My first post here, and Im not sure if anyone has posted something similar in the past…but here goes.

First, I trace the knob template unto a piece of wood…










I then draw 3 lines from each of the 6 points that you see on the knob to find the center point.










I then use a 1/2 fostner bit to cut out where the 1/4-20 nut will fit into.










The next step is to use a hole saw to cut out knob. By keeping your piece secured to the drill press you are guaranteed that the hole for the nut and the outer cut will line up perfectly.










I then attach a fostner bit that will have the same radius as the knob, I secure the knob and drill out each section. This part takes some time since each time you have to release how you secure the nut to the drill press so you can rotate and align for the next cut…I use hold down clamps.










From smaller stock cut out part that will attach to the opposite side.[/COLOR][/B]



















I used a drum sander on my drill press to sand the knobs before I glued them…also, to make sure the holes line up. run a 1/4 bolt thru the knob and the round piece to make sure they are aligned properly when glued.


----------



## dask

I will search the forums guide but this might be faster…how do I get my pics to show properly? It seems that the right side of the pics are cutoff. Doesn't it automatically autofit the pic?


----------



## KnickKnack

It does seem to if you upload the picture to LumberJocks (I downloaded yours from photobucket, and uploaded it)...










PhotoBucket itself will let you resize the pictures to the "right" size, which seems to be a width of 640.

People here can "right click" and "View Image" whereupon they'll get the full size version, but they don't know there's some missing, do they!

The site autoresizing would be good though.
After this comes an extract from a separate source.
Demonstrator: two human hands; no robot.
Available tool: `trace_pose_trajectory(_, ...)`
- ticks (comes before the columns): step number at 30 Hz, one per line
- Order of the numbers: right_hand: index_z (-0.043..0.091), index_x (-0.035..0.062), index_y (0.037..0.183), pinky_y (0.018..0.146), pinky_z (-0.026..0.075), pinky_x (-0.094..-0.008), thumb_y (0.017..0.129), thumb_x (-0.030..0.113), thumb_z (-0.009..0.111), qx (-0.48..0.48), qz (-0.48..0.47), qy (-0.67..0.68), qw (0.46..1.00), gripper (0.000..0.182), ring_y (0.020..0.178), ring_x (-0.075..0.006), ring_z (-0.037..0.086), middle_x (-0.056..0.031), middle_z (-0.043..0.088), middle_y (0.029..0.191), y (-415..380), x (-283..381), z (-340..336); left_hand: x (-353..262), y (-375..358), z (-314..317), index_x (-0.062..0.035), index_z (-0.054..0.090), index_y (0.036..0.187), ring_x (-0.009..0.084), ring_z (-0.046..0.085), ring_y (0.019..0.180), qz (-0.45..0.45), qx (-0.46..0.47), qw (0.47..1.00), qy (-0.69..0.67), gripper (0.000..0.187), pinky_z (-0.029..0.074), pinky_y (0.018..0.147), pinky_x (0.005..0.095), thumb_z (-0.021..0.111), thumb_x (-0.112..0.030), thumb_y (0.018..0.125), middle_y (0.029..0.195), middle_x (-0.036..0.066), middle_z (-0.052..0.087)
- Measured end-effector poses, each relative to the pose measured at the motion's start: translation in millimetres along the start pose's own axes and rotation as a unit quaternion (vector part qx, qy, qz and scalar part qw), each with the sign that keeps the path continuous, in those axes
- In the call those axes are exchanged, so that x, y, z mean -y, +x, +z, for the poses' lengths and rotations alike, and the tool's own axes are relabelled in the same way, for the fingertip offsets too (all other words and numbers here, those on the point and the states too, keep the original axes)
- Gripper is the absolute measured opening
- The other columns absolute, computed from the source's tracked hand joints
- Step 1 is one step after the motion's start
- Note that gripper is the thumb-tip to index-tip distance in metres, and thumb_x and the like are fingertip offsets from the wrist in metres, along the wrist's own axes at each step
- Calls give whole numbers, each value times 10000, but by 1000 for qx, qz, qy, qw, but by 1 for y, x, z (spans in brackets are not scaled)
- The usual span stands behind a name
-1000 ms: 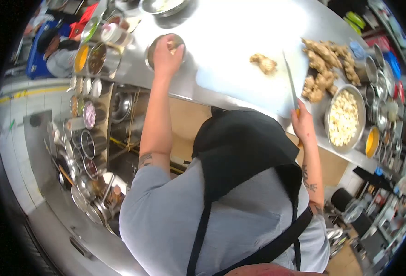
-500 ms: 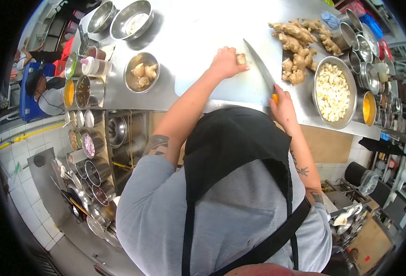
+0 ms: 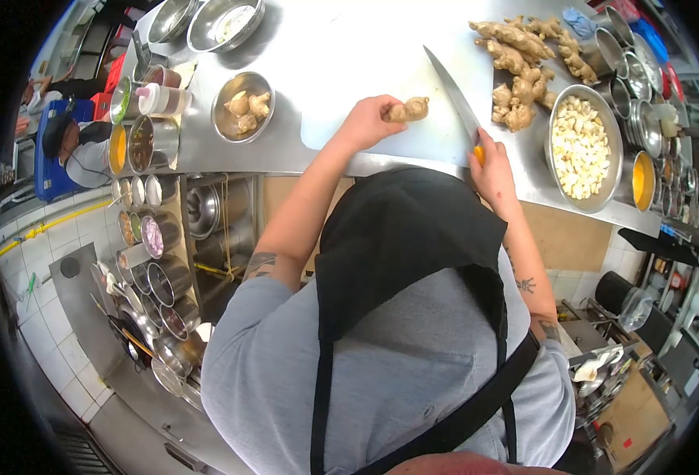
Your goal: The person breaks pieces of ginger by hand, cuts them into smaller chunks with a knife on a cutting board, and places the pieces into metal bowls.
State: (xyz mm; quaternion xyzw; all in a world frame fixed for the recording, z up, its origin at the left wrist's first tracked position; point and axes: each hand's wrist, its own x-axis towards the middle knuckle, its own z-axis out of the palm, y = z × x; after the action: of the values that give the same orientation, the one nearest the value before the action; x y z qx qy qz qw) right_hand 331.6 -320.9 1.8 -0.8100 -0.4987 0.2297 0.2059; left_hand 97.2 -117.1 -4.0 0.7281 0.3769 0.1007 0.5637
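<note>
My left hand (image 3: 373, 123) is closed on one end of a knobbly piece of ginger (image 3: 413, 109), over the white cutting board (image 3: 337, 131). In my right hand (image 3: 492, 166) is a large kitchen knife (image 3: 454, 91); its orange handle shows between my fingers and the blade points away from me over the board. Whole ginger roots (image 3: 523, 87) lie in a pile just right of the board. A steel bowl (image 3: 217, 119) left of the board holds several ginger pieces.
Pale chopped pieces fill a large steel bowl (image 3: 617, 170) at the right. Steel pots (image 3: 601, 54) crowd the far right. Two steel bowls stand at the back left, near a squeeze bottle (image 3: 163, 100) and sauce containers. A person (image 3: 80, 150) is at the far left.
My left hand has drawn back left and toward me, and more of the ginger piece now shows beyond my fingers. The knife stays in my right hand, almost unmoved. The whole view has shifted slightly.
</note>
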Motion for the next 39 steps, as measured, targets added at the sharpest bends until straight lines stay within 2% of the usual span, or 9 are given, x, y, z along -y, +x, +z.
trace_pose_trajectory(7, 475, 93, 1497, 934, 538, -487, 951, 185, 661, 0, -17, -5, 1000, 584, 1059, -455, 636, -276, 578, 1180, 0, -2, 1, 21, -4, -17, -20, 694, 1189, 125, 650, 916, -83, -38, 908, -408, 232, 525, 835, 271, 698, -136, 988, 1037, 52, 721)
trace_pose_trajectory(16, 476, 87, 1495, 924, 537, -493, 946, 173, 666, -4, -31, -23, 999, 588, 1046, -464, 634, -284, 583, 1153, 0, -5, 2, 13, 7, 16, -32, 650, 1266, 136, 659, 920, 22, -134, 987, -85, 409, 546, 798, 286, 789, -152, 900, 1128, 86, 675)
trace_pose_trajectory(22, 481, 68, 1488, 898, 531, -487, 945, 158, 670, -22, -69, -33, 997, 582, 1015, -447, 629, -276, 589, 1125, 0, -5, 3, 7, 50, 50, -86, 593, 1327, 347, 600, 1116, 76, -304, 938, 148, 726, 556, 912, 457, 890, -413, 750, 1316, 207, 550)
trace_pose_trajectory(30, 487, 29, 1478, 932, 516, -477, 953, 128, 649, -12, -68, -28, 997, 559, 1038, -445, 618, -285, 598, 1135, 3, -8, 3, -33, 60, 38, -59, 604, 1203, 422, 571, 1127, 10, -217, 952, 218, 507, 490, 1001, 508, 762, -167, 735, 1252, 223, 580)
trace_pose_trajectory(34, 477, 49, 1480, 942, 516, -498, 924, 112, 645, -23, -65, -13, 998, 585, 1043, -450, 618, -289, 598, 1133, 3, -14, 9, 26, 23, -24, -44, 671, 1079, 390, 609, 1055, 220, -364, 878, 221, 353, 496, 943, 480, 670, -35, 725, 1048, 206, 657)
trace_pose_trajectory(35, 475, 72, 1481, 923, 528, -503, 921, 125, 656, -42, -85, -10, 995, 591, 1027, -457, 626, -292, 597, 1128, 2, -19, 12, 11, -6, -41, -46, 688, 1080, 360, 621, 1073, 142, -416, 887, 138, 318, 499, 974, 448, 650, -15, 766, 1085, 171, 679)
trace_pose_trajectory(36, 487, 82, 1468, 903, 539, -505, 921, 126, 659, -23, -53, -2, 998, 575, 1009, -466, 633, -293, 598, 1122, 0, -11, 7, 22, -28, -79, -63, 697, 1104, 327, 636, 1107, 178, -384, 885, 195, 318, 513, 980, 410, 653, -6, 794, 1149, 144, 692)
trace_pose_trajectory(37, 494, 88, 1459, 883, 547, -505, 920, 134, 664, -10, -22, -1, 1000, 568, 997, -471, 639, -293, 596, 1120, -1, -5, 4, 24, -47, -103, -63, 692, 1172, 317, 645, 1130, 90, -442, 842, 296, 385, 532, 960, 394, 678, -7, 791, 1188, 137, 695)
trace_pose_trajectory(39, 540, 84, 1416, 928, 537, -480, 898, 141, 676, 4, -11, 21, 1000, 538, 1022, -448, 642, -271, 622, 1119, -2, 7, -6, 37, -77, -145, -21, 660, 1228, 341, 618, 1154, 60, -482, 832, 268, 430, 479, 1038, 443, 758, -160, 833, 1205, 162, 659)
BTW - cool and useful post!


----------



## Bob817

That's alot easier than a tip I found on another web site and much nicer, thanks for posting.


----------



## LeeBarker

Nice sequence. I'd make one suggestion though: If you screwed the knob down to a sacrificial board to cut the finger recesses, couldn't you just drill one, rotate it, and drill the next?

I am looking now for excuses to make a few of these. Thanks for posting it. Have you tried this with Baltic birch ply?

Kindly,

Lee


----------



## dask

Lee, im sure that would work but I prefer to rotate freely then secure to sacrificial board with a hold down clamp. 
Im sure your idea is probably my faster and I guess I could secure it with a wind nut so it wouldn't spin. I have 6to more to make in 5/16 and will try your idea.
BTW…the template is from an old fan that I disassembled and kept spare parts.
As for the ply…never made these before…youre looking at the first four but im sure ply would work.
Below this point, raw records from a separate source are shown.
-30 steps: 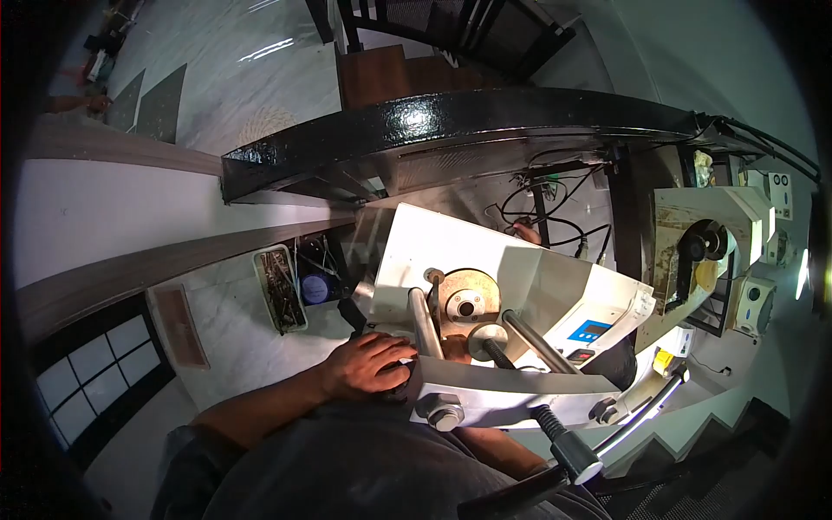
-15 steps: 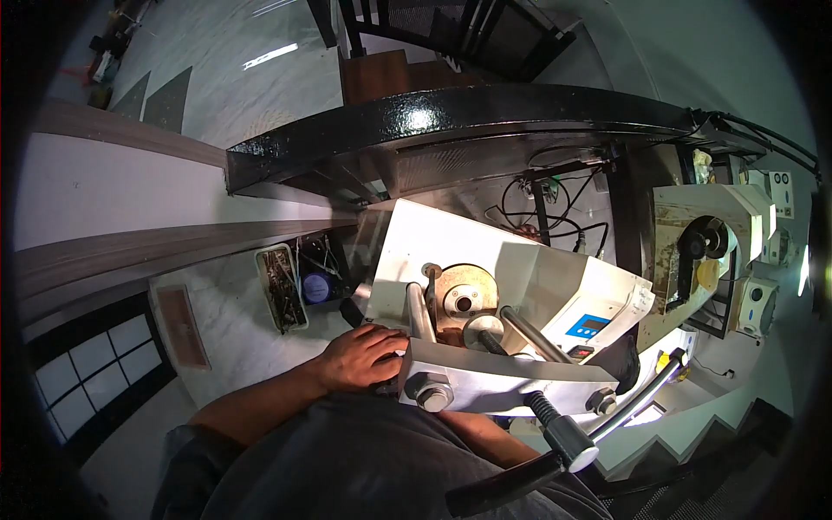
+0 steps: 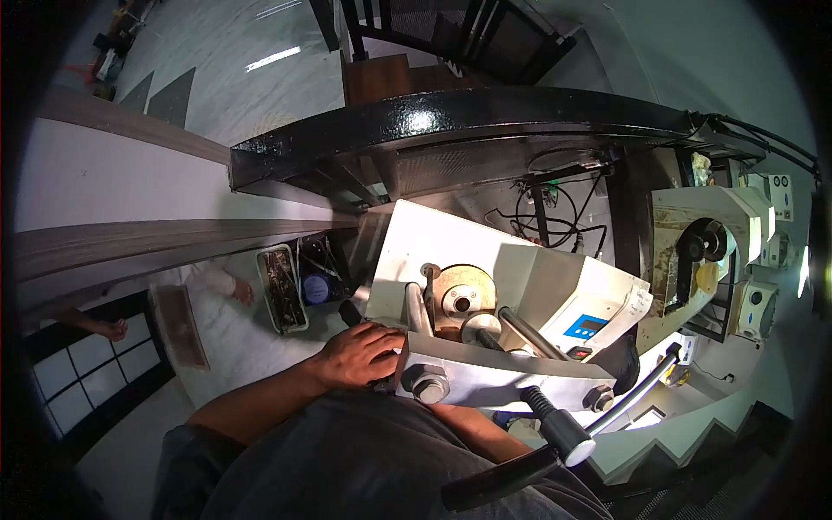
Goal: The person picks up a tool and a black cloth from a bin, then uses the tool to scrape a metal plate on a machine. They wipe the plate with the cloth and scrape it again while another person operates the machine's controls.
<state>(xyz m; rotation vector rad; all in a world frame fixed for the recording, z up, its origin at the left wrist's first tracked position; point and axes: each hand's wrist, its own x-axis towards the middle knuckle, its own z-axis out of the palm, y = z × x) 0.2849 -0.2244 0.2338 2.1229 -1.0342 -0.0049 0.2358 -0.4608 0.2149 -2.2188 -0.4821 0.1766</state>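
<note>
In front of my body stands a white machine (image 3: 425, 234) with a round metal plate (image 3: 472, 290) on its upright face. A thick metal crossbar (image 3: 494, 374) spans two steel rods and carries large bolts. My left hand (image 3: 357, 354) is at the crossbar's left end, fingers together and curled downward; what lies under them is hidden. A threaded screw with a T-handle (image 3: 565, 438) sticks out of the bar toward me. My right forearm (image 3: 481, 431) passes below the bar, and the bar hides my right hand. A small blue display (image 3: 586, 327) is on the machine's right side.
A tray of metal pieces (image 3: 282, 290) and a black box with a purple lid (image 3: 317, 288) sit at the left. Another person's hands (image 3: 113, 330) show at far left. A second machine (image 3: 693, 208) stands right. A black beam (image 3: 468, 108) runs behind.
Another person's hands and a pale sleeve have come into view on the left. The whole view has shifted very slightly. My left hand stays at the crossbar's end.
</note>
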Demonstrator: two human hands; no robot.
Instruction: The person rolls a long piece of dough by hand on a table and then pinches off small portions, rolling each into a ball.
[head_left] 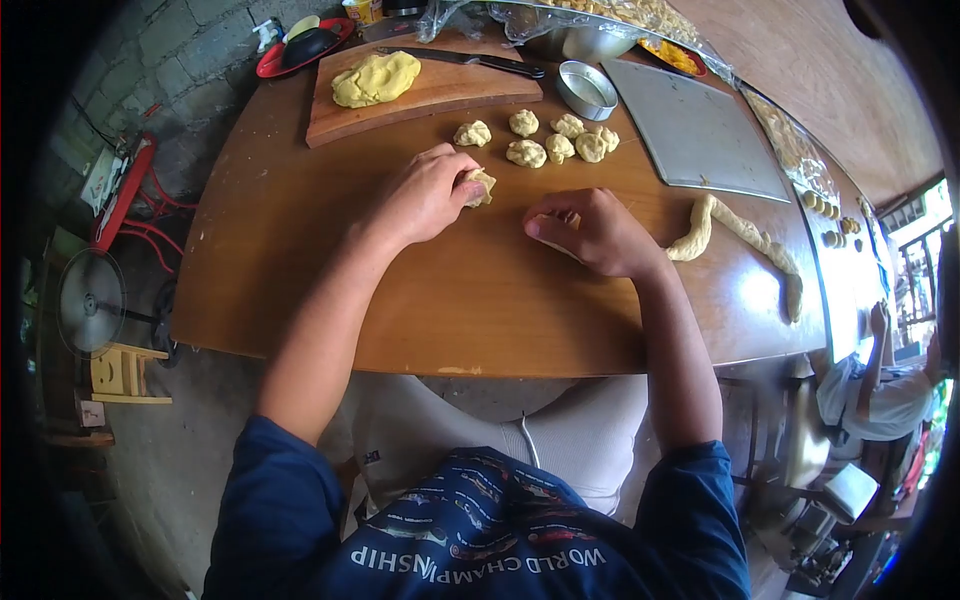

Knick knack…thanks for the info. I also belong to routerforums and there is auto resizes…maybe they should add that option here.
Who do I need to speak to…LOL.

dask


----------



## MrRon

Put a flat washer on the bottom so you don't tear up the wood when tightening.


----------



## Dusty56

Very nice Blog ! Details AND Pictures even I could understand : ) LOL
Thank you and welcome to LJ's !


----------



## jusfine

Thanks for the tip!

Great first post!


----------



## Edwardnorton

I am always looking for new ways of doing this….thanks!


----------



## moonie

I like your's a lot batter.


----------



## PaulDoug

Thanks for taking the time to post this tutorial. Looks like a fun little project and I trying to think of an excuse to make some. I think I will use a T-nut instead of a hex nut. It will provided more threads, (I think) and seems like it would be easier to insure it was in straight with the knob.


----------